Let the EMMs be denoted \(m_1, m_2, ..., m_k\). For simplicity, let us assume that these are ordered: \(m_1 \le m_2 \le \cdots \le m_k\). Let \(d_{ij} = m_j - m_i\) denote the difference between the \(i\)th and \(j\)th EMM. Then the \((1 - \alpha)\) confidence interval for the true difference \(\delta_{ij} = \mu_j - \mu_i\) is \[ d_{ij} - e_{ij}\quad\mbox{to}\quad d_{ij} + e_{ij} \] where \(e_{ij}\) is the “margin of error” for the difference; i.e., \(e_{ij} = t\cdot SE(d_{ij})\) for some critical value \(t\) (equal to \(t_{\alpha/2}\) when no multiplicity adjustment is used). Note that \(d_{ij}\) is statistically significant if, and only if, \(d_{ij} > e_{ij}\).

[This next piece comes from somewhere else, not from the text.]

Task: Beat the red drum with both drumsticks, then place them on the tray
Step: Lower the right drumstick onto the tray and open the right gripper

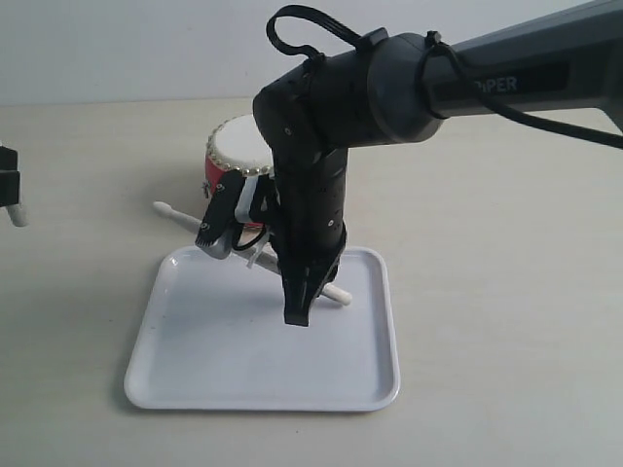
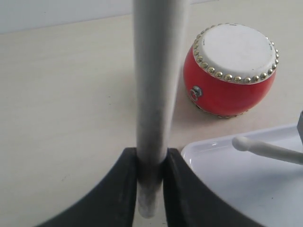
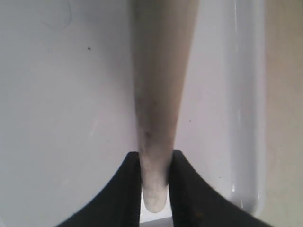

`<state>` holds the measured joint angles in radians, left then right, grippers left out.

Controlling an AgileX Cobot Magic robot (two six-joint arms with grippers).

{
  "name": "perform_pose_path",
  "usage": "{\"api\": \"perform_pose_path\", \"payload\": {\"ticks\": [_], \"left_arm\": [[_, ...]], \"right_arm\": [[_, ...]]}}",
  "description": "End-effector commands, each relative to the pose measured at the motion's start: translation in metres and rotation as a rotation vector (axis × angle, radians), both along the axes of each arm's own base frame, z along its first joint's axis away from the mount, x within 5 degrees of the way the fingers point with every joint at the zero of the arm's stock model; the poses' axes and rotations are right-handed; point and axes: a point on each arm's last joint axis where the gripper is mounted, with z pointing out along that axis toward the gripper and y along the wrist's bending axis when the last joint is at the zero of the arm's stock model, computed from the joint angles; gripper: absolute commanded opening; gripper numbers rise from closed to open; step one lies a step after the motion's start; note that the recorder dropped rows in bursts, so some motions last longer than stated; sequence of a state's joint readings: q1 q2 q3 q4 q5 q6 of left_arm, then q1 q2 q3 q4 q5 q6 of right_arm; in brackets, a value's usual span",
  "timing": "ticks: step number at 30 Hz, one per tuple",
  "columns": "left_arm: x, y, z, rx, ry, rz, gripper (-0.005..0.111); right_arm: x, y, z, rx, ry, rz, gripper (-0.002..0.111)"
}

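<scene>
The red drum (image 1: 237,148) (image 2: 231,71) stands just behind the white tray (image 1: 243,375) (image 2: 246,189). One pale drumstick (image 1: 195,222) (image 3: 160,94) slants low over the tray's back part, its rounded tip (image 2: 243,143) past the back-left rim. My right gripper (image 1: 304,304) (image 3: 155,158) points down over the tray and is shut on that stick's butt end. My left gripper (image 1: 8,180) (image 2: 151,156) sits at the far left edge, off the tray, shut on the second drumstick (image 2: 154,85) (image 1: 18,216). Most of that stick is out of the exterior view.
The right arm (image 1: 409,88) reaches in from the upper right and hides part of the drum. Pale tabletop (image 1: 506,292) lies on all sides of the tray. The tray's raised rim (image 3: 246,118) runs beside the right gripper.
</scene>
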<state>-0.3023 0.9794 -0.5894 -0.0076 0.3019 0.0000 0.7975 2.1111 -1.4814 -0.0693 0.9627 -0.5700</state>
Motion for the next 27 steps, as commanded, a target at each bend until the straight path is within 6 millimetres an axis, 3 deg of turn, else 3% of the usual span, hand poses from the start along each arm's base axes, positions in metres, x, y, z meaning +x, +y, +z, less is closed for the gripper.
{"api": "perform_pose_path", "payload": {"ticks": [1, 8, 16, 27], "left_arm": [[-0.001, 0.001, 0.000, -0.014, -0.005, 0.008, 0.000], [-0.001, 0.001, 0.000, -0.014, -0.005, 0.008, 0.000], [-0.001, 0.001, 0.000, -0.013, -0.003, 0.008, 0.000], [-0.001, 0.001, 0.000, -0.012, -0.005, 0.007, 0.000]], "right_arm": [[0.002, -0.005, 0.001, -0.057, -0.024, 0.027, 0.000], [0.004, -0.004, 0.001, -0.051, -0.041, 0.013, 0.000], [0.004, -0.004, -0.025, -0.091, 0.008, 0.005, 0.000], [0.004, -0.003, -0.027, -0.088, 0.007, -0.020, 0.000]]}}
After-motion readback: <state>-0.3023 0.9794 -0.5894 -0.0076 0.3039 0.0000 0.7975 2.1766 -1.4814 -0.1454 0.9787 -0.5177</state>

Now, how to get the comparison arrows? These arrows are plotted with origins at the \(m_i\); we have an arrow of length \(L_i\) pointing to the left, and an arrow of length \(R_i\) pointing to the right. To compare EMMs \(m_i\) and \(m_j\) (and remembering that we are supposing that \(m_i \le m_j\)), we propose to look to see if the arrows extending right from \(m_i\) and left from \(m_j\) overlap or not. So, ideally, if we want overlap to be identified with statistical non-significance, we want \[ R_i + L_j = e_{ij} \quad\mbox{for all } i < j \]

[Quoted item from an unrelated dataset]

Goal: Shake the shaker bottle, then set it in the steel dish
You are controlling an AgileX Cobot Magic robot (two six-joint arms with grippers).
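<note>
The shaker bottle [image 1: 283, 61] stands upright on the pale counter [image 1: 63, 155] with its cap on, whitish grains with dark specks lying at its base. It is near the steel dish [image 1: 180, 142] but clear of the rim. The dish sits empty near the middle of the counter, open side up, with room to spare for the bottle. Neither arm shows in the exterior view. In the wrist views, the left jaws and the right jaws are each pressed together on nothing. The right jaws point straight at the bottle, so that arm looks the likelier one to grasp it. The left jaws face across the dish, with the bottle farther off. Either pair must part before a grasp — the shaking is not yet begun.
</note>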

If we can do that, then the two arrows will overlap if, and only if, \(d_{ij} < e_{ij}\).
This is easy to accomplish if all the \(e_{ij}\) are equal: just set all \(L_i = R_j = \frac12e_{12}\). But with differing \(e_{ij}\) values, it may or may not even be possible to obtain suitable arrow lengths.
The code in emmeans uses an ad hoc weighted regression method to solve the above equations. We give greater weights to cases where \(d_{ij}\) is close to \(e_{ij}\), because those are the cases where it is more critical that we get the lengths of the arrows right. Once the regression equations are solved, we test to make sure that \(R_i + L_j < d_{ij}\) when the difference is significant, and \(\ge d_{ij}\) when it is not. If one or more of those checks fails, a warning is issued.

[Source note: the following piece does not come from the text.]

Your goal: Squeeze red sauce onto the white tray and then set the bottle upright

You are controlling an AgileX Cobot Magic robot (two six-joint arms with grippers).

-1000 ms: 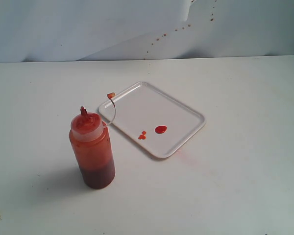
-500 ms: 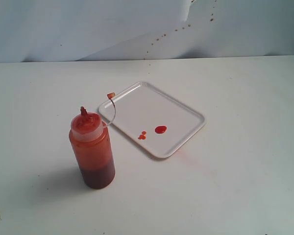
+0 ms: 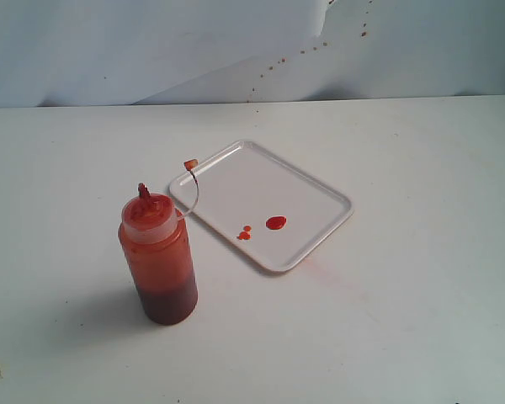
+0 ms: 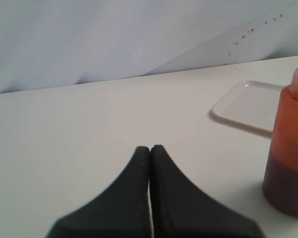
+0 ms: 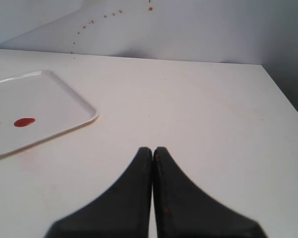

That’s the essence of the algorithm. Note, however, that there are a few complications that need to be handled:
In summary, the algorithm does not always work (in fact it is possible to construct cases where no solution is possible). But we try to do the best we can. The main reason for trying to do this is to enourage people to not ever use confidence intervals for the \(m_i\) as a means of testing the comparisons \(d_{ij}\). That is almost always incorrect.
What is better yet is to simply avoid using comparison arrows altogether and use pwpp() or pwpm() to display the P values directly.
Here is a constructed example with specified means and somewhat unequal SEs
m = c(6.1, 4.5, 5.4,    6.3, 5.5, 6.7)
se2 = c(.3, .4, .37,  .41, .23, .48)^2
lev = list(A = c("a1","a2","a3"), B = c("b1", "b2"))
foo = emmobj(m, diag(se2), levels = lev, linfct = diag(6))
plot(foo, CIs = FALSE, comparisons = TRUE)This came out pretty well. But now let’s keep the means and SEs the same but make them correlated. Such correlations happen, for example, in designs with subject effects. The function below is used to set a specified intra-sclass correlation, treating A as a within-subjects (or split-plot) factor and B as a between-subjects (whole-plot) factor. We’ll start with a corelation of 0.3.
mkmat <- function(V, rho = 0, indexes = list(1:3, 4:6)) {
    sd = sqrt(diag(V))
    for (i in indexes)
        V[i,i] = (1 - rho)*diag(sd[i]^2) + rho*outer(sd[i], sd[i])
    V
}
# Intraclass correrlation = 0.3
foo3 = foo
foo3@V <- mkmat(foo3@V, 0.3)
plot(foo3, CIs = FALSE, comparisons = TRUE)Same with intraclass correlation of 0.6:
foo6 = foo
foo6@V <- mkmat(foo6@V, 0.6)
plot(foo6, CIs = FALSE, comparisons = TRUE)## Warning: Comparison discrepancy in group 1, a1,b1 - a2,b2:
##     Target overlap = 0.443, overlap on graph = -0.2131Now we have a warning that some arrows don’t overlap, but should. We can make it even worse by upping the correlation to 0.8:
foo8 = foo
foo8@V <- mkmat(foo8@V, 0.8)
plot(foo8, CIs = FALSE, comparisons = TRUE)## Error: Aborted -- Some comparison arrows have negative length!Now the solution actually leads to negative arrow lengths.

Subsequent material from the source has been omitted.